Are a pricey education, a good job, hard work and company loyalty your tickets to success? Alas, talent strategist Steve Cadigan says, those notions are obsolete. A top college education may not be worth the time, money and worry anymore, he contends. Job hopping has replaced loyalty as the path forward. If you’re navigating the job market or wondering why younger colleagues do things differently, Cadigan offers solid answers. Despite the subtitle’s reference to COVID, he doesn’t cover the pandemic’s impact in depth here – just a few mentions. However, his advice remains highly relevant to a post-pandemic work landscape.
Rapidly changing technology means people and organizations can no longer predict what skills will best equip them for the future.
The World Economic Forum estimated [before the pandemic] that 133 million new jobs will emerge by 2025. Meanwhile, turnover is surging. Half of US employees between the ages of 25 and 35 stay in a job for less than 2.8 years, and organizations no longer promise long-term security. While CEOs complain about reduced employee loyalty, executives know economic and technological changes will require their companies to be nimble and able to change direction. They can’t commit to long-term employment.

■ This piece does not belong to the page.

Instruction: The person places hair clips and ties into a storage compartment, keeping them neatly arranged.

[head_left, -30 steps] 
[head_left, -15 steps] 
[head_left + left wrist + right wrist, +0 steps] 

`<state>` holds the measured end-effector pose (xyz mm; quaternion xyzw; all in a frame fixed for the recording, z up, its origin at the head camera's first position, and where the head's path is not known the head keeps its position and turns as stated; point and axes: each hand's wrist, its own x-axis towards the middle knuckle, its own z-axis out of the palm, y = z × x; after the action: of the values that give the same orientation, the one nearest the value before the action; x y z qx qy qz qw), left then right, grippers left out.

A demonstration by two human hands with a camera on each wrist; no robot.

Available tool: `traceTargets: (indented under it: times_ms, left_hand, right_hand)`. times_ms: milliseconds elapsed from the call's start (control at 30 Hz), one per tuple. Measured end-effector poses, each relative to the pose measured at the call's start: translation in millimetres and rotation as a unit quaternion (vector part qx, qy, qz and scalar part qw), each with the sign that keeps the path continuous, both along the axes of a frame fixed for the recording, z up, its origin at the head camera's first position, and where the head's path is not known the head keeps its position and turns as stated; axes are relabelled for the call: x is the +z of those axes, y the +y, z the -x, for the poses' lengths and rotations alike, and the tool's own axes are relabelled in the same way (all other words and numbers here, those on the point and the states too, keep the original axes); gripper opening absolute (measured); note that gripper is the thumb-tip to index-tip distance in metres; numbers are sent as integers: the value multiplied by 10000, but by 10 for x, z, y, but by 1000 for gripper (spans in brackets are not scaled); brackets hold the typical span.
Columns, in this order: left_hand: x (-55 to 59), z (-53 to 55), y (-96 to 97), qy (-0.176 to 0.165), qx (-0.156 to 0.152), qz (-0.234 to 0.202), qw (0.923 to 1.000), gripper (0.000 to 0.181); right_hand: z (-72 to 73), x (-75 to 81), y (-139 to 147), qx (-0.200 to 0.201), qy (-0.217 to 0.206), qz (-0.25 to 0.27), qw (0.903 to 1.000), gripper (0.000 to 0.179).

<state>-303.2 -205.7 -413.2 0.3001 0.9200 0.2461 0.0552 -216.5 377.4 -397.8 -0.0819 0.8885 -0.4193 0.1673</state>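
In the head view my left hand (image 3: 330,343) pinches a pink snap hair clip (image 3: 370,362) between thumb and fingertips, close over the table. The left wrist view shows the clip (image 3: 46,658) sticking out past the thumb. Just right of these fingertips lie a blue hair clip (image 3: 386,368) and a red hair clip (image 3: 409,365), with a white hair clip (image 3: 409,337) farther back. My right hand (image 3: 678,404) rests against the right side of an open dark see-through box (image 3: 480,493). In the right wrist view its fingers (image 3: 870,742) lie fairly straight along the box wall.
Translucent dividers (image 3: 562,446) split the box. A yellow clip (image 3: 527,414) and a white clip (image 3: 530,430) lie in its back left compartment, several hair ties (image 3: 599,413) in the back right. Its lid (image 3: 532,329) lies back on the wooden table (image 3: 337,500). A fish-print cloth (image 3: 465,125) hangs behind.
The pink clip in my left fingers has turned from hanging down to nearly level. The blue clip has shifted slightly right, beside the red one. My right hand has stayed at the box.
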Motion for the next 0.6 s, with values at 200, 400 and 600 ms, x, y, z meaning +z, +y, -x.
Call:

Changing jobs expands employees’ networks and gives them new opportunities to learn, thus enhancing their value. Shifting employer demands require employees to learn continually to stay employable. Current workers are swelling the enrollment rosters in e-learning schools, whose market will be worth $325 billion in 2025.
College-educated individuals assess their personal value on the basis of their jobs. History-based expectations of employer paternalism have left some Americans psychologically unprepared for the...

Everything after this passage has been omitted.